When my mother was about 13, her family sold their farm in Dardanelle and went to homestead in Oklahoma. Her uncle was Dick Blackwell. My mother's mother was a Blackwell. The town of Blackwell, Oklahoma was named after him. There were lots of outlaws back then. He was well-to-do and he disappeared and was never heard from again. My mama said those Indian boys would ride ponies and come by their wagon, whooping and hollering, but didn't hurt them. They were just scaring them. She talked about how the wind would blow and in the wintertime, the cattle would run out. There were no fences. In the morning, the cows would be up against the house, trying to stay out of the wind. It was pretty rugged out there. They didn't stay and decided to come home to Dardanelle. They were able to buy back their farm in Dardanelle and they lived there until they died. Aunt Mary Johnston owns the old Ross place now.
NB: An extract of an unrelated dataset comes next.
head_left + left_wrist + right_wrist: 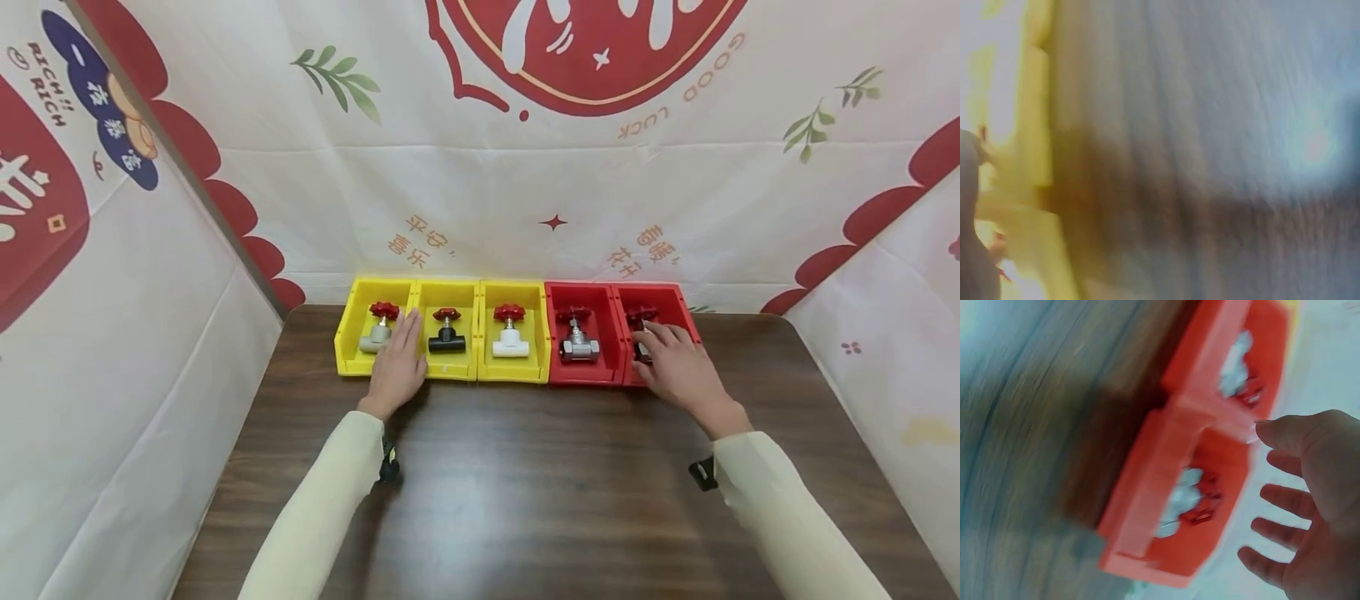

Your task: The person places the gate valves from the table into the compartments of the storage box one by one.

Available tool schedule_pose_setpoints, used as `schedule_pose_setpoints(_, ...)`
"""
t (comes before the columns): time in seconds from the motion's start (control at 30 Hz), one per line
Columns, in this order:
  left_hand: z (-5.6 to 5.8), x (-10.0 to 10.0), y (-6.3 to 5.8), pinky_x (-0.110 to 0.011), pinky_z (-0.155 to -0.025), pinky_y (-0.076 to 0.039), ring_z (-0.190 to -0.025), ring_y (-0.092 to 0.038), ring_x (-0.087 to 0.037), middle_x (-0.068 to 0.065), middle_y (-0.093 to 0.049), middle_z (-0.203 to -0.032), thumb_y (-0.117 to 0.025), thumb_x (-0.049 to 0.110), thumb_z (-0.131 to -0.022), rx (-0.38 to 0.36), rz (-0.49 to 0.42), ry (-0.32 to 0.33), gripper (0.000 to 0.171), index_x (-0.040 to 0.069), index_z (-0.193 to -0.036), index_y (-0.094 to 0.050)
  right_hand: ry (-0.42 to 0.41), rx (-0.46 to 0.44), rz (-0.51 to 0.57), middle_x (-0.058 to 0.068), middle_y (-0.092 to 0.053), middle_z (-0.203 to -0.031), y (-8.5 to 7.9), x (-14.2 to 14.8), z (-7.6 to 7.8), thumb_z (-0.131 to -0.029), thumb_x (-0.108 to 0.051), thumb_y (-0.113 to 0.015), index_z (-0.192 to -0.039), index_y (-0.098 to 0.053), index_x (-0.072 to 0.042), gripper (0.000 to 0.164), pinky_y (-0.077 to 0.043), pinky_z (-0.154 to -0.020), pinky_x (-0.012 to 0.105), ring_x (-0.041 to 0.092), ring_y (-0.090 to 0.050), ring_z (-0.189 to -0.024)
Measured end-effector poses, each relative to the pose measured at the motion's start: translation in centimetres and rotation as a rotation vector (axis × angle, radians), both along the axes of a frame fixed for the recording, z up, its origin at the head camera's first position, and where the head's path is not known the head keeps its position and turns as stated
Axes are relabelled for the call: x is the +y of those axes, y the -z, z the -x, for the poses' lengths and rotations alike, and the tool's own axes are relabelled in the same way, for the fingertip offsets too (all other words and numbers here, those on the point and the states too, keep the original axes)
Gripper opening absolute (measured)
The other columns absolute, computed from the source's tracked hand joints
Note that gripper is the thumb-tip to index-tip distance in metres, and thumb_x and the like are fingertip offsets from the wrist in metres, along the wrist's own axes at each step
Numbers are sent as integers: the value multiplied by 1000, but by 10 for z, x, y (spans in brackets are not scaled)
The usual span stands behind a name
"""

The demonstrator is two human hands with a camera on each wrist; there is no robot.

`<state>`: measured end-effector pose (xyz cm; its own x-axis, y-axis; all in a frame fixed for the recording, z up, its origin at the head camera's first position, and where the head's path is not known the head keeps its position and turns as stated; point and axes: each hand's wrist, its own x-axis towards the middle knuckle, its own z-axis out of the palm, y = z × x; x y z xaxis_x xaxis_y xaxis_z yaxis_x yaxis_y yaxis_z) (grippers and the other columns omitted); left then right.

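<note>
My left hand (pixel 396 371) reaches over the first two yellow bins with its fingers extended. Beside it in the head view are a grey valve (pixel 380 329) with a red handwheel and a black valve (pixel 447 333). My right hand (pixel 681 367) hovers at the rightmost red bin (pixel 632 372), partly covering a metal valve (pixel 641 323). In the right wrist view its fingers (pixel 1288 500) are spread around nothing, and the metal valve (pixel 1180 503) lies in the bin. The left wrist view is blurred; a yellow bin (pixel 1041 112) edge shows there.
A white valve (pixel 511 337) sits in the third yellow bin (pixel 534 367), and another metal valve (pixel 579 342) in the left red bin (pixel 558 371). The joined bins line the back of the brown wood table (pixel 525 483). Printed white cloth (pixel 487 192) hangs behind and at both sides.
</note>
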<state>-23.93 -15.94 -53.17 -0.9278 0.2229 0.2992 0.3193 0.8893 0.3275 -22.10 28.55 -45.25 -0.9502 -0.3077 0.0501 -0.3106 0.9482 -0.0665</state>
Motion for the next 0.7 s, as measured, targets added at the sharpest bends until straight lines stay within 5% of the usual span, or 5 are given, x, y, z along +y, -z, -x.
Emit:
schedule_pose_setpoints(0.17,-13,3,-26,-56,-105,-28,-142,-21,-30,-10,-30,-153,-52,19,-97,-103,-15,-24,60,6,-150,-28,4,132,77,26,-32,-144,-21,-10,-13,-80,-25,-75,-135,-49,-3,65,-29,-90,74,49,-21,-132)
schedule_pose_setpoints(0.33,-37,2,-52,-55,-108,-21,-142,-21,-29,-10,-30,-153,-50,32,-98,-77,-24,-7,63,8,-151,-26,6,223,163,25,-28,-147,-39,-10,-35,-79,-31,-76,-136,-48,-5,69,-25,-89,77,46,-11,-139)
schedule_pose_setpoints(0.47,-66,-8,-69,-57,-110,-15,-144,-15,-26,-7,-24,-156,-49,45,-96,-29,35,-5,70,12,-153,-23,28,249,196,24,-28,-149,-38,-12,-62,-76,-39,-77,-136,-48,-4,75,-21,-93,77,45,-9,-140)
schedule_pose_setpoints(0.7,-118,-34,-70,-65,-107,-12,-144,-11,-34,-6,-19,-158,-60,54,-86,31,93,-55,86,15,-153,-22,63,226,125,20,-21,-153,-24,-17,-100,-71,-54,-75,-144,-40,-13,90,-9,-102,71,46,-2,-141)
We called my grandfather on the Ross side, "Pa Ross". My mom never talked about his folks much. He died when I was about 13. He fell and hit his head on the root of a big elm tree. He'd been over to the neighbors and brought back a toe sack of peas that they had given him. He came back in the yard and fell and died. They think he had a heart attack.

They said he'd dug out a spring and when he'd finished working each day, he'd take a bath in that spring. There was another spring, too. They'd dug a well and it wasn't bricked up, but it was about 1 1/2 ft across. It was on the porch and had wood around it down to the ground. We used to put watermelon down in it to keep it cool. Butter and milk, too.